Su una quota di 4,00, la probabilità prevista è del 25%. In altre parole, da un punto di vista statistico la scommessa sarà persa 3 volte su 4. Per questo motivo, è importante, quando si scommette su quote elevate, non diventare troppo avidi. Piccole scommesse da 1 a 5 euro saranno più che sufficienti. Importi più elevati su quote rischiose non sono necessari. Rispetto alle scommesse a quote-basse, l’importo della tua scommessa è piccolo, riducendo così automaticamente il rischio.

 Il che pone la domanda, ovviamente: quali strategie di scommessa sulle quote elevate? Un metodo popolare è dividere il capitale a disposizione su cinque scommesse a quote alte, spesso molto alte. Sarà sufficiente che solo una delle cinque si realizzi. In questo modo la vincita copre le perdite e potrebbe ancora realizzare un profitto. 

I vantaggi delle quotazioni basse

Per quanto riguarda le quote basse, si presume che siano scommesse siano sicure, il che potrebbe essere un po’ ingannevole. Il vantaggio di scommettere sulle quote basse è chiaro: la maggiore probabilità di vincere la scommessa. Le quote basse dovrebbero essere prese in considerazione per fare affidamento sulle vincite e perseguire una strategia più lenta, difensiva e a lungo termine. 
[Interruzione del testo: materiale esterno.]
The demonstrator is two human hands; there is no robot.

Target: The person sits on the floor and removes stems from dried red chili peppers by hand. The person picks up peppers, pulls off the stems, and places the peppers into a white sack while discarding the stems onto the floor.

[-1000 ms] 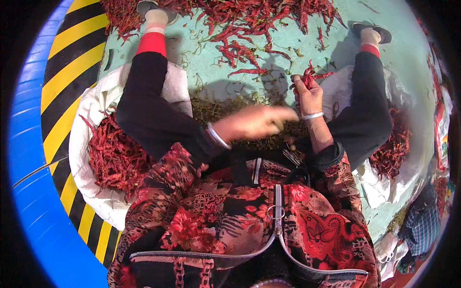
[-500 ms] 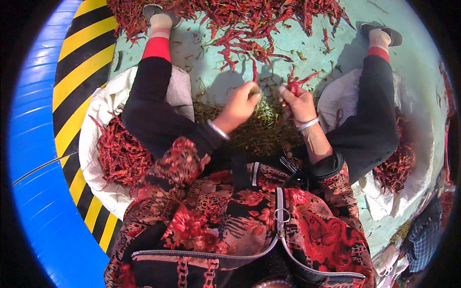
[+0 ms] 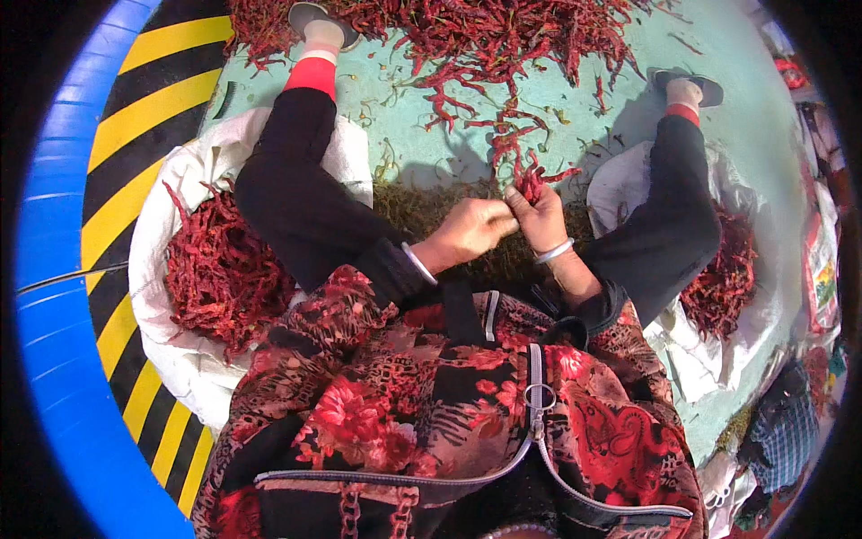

Grazie a una buona strategia di scommessa si ottiene il potenziale per vincite elevate nel lungo periodo. Facendo una scommessa ogni giorno a quota 1,10, scommettendo tra 1€ e 10€ ogni volta, si potrebbero accumulare qualche centinaio di euro. I professionisti delle scommesse sportive generalmente scommettono su scommesse individuali a quote-basse e sono armati di molta pazienza. 

Tuttavia non bisogna sentirsi troppo sicuri. Infatti la maggior parte delle scommesse sportive sono sul calcio. Sappiamo bene che in questo sport i goal non sono mai troppo elevati. Di conseguenza, ci sono più pareggi o vittorie da parte di sfavoriti che in altri sport. Per esempio come nel basket, pallavolo o pallamano. Non è un caso che le quote dei favoriti in questi sport sono ancora più basse rispetto al calcio.

Sono due i maggiori pericoli delle quote basse: sentirsi troppo sicuri e giocare sulle scommesse multiple. L’esempio classico è la multipla con pronostici sui favoriti. Piazzare 4 scommesse a quote basse di 1,25, 1,30, 1,35 e 1,40 sotto forma di multipla, le quote totali sarebbero effettivamente 3,07. Detto questo, la probabilità di vincita sarebbe un misero 32,57%. 

Qualche pensiero finale

La nostra esperienza indica che la maggior parte degli scommettitori tende a scommettere importi elevati su quote-basse ma ricorrono troppo spesso alle multiple. Generalmente, si tratta di scommesse 1X2 sul calcio che spesso possono andare male. In genere è meglio scommettere somme da 1€ a 2€ a quota alta, oppure, per un singolo evento, suddividere il proprio budget in più singole.